Exercise: Wherever the string "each" appears in the entries below, return the line that holds it.

[Data items]
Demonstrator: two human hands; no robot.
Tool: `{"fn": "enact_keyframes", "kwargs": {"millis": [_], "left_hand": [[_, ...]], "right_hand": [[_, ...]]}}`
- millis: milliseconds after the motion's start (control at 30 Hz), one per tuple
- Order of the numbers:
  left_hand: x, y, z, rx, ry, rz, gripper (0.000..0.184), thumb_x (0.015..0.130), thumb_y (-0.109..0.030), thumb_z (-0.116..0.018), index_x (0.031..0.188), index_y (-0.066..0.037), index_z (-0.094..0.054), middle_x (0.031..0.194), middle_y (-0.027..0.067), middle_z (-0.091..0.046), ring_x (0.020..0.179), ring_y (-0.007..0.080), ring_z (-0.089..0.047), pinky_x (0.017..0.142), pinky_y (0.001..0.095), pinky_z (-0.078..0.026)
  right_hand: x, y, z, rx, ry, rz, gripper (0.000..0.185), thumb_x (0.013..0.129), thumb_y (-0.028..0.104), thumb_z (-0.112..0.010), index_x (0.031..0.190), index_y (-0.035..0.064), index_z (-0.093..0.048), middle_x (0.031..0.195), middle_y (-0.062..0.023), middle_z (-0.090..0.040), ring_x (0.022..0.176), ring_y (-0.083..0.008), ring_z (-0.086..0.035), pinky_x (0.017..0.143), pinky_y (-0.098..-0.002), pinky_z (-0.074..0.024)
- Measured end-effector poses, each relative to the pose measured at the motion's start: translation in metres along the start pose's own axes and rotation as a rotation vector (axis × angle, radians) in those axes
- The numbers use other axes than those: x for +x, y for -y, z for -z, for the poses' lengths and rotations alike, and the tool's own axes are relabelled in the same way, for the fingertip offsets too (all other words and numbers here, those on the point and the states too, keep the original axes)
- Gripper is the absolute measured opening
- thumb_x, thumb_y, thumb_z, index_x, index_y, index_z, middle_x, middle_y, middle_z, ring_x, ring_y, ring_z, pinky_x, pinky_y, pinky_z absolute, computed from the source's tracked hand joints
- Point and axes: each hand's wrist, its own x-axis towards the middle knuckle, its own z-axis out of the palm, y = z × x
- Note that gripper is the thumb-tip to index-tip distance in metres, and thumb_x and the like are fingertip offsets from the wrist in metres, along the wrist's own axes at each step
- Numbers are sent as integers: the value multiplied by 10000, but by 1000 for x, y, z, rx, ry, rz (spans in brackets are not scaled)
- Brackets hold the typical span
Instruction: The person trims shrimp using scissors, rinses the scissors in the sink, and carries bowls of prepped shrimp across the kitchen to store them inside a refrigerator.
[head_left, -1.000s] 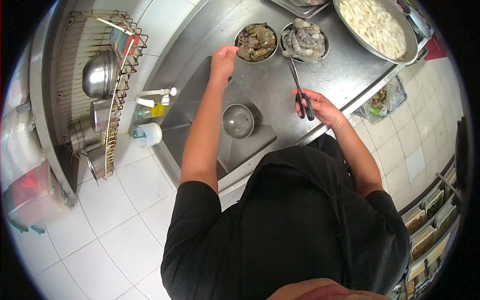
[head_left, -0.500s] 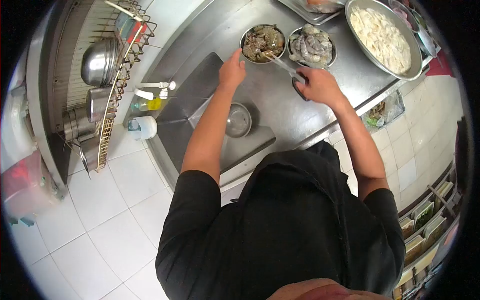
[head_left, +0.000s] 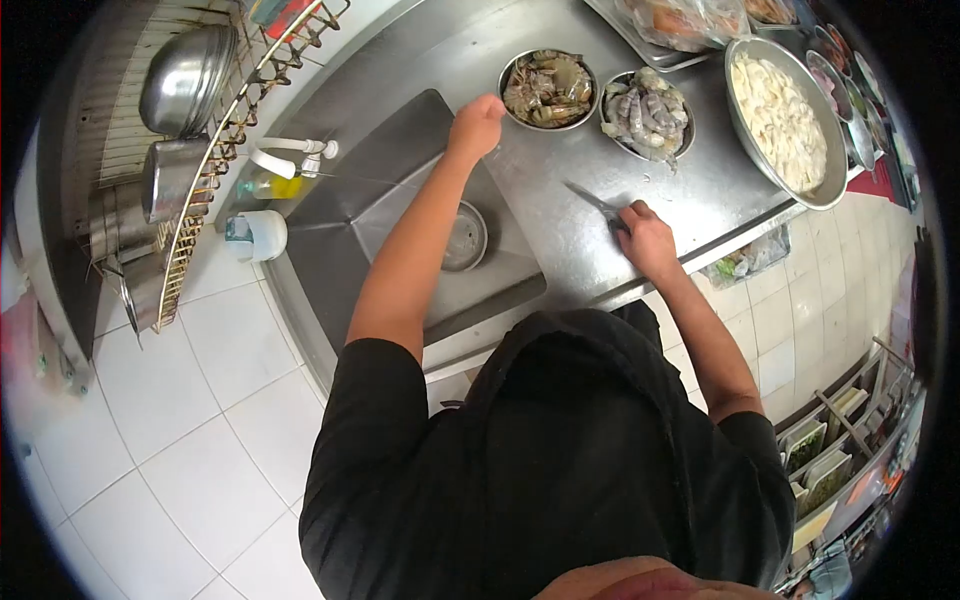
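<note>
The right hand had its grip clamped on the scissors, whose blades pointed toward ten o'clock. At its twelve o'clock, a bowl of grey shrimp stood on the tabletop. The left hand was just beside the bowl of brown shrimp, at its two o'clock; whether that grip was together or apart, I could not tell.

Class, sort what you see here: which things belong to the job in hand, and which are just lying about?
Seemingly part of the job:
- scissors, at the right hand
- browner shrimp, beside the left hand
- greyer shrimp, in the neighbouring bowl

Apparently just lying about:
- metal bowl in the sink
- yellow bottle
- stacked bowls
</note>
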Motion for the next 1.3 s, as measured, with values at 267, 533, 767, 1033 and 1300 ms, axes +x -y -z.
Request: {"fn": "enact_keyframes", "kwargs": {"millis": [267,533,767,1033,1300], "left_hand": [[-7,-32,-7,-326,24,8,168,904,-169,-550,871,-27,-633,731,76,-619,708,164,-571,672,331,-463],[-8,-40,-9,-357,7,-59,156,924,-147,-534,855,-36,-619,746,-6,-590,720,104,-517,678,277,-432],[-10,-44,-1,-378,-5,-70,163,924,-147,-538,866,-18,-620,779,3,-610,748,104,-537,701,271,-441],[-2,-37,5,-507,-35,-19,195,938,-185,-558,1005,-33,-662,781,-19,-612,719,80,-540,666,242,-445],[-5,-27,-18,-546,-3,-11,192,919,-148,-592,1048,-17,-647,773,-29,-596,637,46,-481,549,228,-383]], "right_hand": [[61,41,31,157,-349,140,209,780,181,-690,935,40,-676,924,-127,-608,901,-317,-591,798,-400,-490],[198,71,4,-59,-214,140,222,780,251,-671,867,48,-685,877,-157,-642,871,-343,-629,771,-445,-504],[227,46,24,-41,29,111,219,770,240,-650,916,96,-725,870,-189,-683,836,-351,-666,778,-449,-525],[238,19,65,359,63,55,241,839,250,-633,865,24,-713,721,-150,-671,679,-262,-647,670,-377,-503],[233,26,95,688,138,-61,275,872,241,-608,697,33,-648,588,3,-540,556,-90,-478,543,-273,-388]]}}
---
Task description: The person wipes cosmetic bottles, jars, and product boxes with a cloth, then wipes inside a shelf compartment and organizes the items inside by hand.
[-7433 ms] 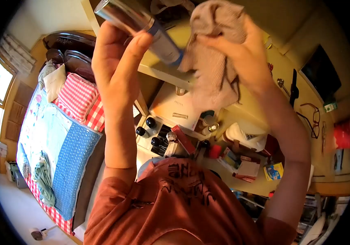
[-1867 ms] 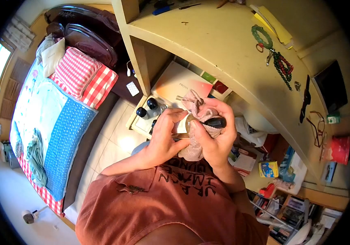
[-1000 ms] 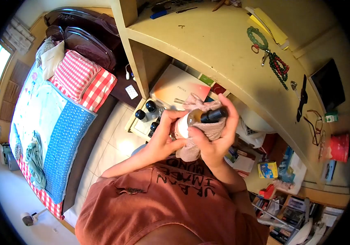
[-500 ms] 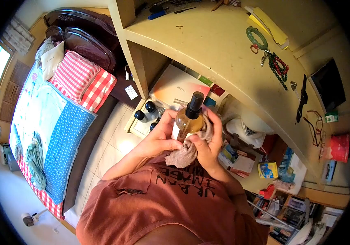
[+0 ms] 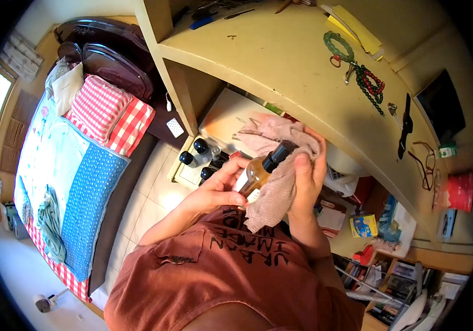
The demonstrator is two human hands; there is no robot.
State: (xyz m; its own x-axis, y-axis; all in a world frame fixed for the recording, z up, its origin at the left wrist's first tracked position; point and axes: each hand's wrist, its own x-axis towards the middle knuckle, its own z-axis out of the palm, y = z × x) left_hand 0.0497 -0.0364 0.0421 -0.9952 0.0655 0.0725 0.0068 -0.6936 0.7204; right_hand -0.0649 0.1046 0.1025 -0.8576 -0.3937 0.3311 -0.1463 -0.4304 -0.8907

Completed exercise:
- Measured end-effector poses, each relative to the pose measured at the motion's start: translation in metres along the start pose's own axes and rotation as a rotation vector (axis × angle, radians) in those axes
- Point and axes: each hand's wrist, its own x-axis towards the middle knuckle, its own z-axis out of the palm, y = z × x
- Note that gripper is the thumb-tip to index-tip distance in metres, and thumb_x and the like are fingertip offsets from the wrist in metres, along the wrist's own axes at each step
State: (xyz m; its own x-axis, y-axis; all in a world frame fixed for the recording, z up, its origin at the left wrist's first tracked position; point and axes: each hand's wrist, its own x-axis towards the middle knuckle, its own z-axis out of the palm, y = z × x) left_hand 0.0497 -0.0364 0.0421 -0.9952 0.0655 0.0725 0.0068 -0.6936 0.7204; right_hand -0.0649 0.1046 0.1025 -0.8576 -0.3937 0.3311 -0.1463 -0.4304 -0.8907

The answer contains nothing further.